■ **WHAT THE TASK ASKS**
All lines holding the word "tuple" are to be copied from the records beneath.

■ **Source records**
• • • • • • •

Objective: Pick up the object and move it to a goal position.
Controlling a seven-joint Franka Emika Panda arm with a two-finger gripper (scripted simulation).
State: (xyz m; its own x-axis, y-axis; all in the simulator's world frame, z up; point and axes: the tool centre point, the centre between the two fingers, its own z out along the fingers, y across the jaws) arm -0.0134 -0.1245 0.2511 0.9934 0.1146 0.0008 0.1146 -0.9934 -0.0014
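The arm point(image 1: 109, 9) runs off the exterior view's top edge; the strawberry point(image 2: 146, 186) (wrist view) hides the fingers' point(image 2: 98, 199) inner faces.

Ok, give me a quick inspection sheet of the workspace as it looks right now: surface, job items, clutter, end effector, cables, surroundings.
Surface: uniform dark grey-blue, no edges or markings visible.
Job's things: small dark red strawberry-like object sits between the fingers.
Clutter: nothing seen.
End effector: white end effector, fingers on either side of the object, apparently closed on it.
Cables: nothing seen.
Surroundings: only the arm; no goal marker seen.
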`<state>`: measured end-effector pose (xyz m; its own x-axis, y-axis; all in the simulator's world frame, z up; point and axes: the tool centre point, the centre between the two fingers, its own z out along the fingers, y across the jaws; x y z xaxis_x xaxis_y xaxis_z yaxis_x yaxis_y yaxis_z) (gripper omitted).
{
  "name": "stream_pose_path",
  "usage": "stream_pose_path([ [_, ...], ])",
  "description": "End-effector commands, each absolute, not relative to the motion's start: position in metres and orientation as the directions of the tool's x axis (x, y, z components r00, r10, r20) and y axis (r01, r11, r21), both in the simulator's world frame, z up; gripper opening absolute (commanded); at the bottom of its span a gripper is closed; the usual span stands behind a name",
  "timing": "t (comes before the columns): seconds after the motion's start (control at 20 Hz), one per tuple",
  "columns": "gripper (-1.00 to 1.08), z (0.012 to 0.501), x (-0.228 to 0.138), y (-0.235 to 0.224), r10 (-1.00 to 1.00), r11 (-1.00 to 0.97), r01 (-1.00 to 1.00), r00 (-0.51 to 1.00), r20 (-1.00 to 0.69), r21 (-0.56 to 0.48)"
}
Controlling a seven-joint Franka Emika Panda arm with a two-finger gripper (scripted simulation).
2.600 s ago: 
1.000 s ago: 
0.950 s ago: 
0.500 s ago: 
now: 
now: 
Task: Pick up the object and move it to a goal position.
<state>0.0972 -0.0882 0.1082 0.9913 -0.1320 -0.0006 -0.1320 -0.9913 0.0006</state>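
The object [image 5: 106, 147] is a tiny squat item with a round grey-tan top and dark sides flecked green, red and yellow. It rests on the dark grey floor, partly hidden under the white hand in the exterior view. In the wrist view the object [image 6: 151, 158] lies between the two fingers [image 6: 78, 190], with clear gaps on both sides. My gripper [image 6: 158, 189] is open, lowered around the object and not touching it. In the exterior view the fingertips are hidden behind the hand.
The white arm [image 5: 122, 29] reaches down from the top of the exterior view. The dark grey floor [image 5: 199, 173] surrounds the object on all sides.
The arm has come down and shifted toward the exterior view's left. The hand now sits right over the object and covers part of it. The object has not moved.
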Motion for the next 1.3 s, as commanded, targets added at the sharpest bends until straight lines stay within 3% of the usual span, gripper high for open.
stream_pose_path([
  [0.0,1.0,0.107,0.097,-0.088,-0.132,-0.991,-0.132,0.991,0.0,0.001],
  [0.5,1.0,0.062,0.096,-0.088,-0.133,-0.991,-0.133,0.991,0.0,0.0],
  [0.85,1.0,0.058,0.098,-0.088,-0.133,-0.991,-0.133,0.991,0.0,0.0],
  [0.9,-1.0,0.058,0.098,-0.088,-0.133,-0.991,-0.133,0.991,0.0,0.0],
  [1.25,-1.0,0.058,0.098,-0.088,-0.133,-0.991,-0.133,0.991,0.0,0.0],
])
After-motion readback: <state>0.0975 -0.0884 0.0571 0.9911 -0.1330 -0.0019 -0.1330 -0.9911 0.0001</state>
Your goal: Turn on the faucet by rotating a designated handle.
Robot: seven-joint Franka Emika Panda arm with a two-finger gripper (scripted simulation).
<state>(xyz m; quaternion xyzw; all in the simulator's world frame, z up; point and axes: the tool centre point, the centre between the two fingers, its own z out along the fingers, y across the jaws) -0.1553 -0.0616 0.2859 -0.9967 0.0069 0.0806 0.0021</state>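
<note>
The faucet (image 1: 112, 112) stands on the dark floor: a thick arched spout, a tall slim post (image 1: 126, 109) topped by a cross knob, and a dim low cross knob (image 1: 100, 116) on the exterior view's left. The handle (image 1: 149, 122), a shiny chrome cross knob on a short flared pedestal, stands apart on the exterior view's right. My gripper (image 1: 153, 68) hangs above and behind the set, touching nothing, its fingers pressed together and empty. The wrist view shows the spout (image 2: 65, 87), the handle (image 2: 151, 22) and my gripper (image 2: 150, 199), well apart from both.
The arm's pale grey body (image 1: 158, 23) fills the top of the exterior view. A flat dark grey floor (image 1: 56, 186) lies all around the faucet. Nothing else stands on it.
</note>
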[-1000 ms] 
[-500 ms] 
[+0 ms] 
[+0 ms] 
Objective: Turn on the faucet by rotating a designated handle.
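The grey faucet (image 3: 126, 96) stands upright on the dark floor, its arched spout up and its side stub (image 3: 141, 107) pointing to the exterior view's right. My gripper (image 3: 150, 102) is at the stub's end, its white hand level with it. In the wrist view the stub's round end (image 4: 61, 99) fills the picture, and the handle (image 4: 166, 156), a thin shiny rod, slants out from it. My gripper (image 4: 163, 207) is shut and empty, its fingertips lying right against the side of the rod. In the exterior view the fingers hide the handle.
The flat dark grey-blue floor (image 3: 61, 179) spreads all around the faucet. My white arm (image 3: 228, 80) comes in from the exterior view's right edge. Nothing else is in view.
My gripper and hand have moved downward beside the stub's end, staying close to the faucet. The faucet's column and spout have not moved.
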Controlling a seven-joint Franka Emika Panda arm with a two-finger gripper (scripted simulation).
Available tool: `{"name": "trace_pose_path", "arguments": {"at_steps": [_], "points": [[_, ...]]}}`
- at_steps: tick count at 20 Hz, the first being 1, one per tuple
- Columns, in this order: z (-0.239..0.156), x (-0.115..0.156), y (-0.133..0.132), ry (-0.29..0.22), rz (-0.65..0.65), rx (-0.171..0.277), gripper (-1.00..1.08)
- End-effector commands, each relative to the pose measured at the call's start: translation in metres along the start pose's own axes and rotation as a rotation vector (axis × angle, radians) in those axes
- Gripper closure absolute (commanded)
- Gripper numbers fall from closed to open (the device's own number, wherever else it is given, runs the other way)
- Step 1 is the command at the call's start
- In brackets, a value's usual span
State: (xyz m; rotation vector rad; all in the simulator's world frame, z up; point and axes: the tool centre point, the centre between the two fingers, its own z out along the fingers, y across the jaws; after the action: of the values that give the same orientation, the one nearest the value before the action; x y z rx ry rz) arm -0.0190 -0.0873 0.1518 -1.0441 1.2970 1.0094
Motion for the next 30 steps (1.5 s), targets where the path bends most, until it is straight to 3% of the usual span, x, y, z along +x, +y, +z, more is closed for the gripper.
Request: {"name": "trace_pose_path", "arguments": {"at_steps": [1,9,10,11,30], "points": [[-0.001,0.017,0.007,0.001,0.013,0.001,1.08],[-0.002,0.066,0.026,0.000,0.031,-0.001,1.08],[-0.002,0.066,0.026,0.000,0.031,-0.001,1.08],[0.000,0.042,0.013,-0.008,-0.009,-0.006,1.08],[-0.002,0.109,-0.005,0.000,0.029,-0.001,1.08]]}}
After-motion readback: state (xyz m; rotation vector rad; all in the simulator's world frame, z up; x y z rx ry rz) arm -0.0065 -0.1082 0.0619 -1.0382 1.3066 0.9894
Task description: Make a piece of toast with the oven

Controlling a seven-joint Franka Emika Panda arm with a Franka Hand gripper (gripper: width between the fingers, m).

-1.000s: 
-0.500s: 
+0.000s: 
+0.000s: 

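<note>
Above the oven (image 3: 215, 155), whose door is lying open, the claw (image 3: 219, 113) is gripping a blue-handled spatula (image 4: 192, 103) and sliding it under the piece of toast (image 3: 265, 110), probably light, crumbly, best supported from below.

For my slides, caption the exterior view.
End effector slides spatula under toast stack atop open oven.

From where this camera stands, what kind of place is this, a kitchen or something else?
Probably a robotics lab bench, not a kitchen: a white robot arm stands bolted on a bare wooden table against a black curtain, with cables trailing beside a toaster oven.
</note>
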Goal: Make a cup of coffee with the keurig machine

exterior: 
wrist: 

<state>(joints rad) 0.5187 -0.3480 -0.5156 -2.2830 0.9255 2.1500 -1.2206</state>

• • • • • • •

■ **ANSWER TO THE PROBLEM**
  "timing": "t (comes before the columns): seconds after the motion's start (control at 20 Hz), one per tuple",
- at_steps: tick count at 20 Hz, the first being 1, one per tuple

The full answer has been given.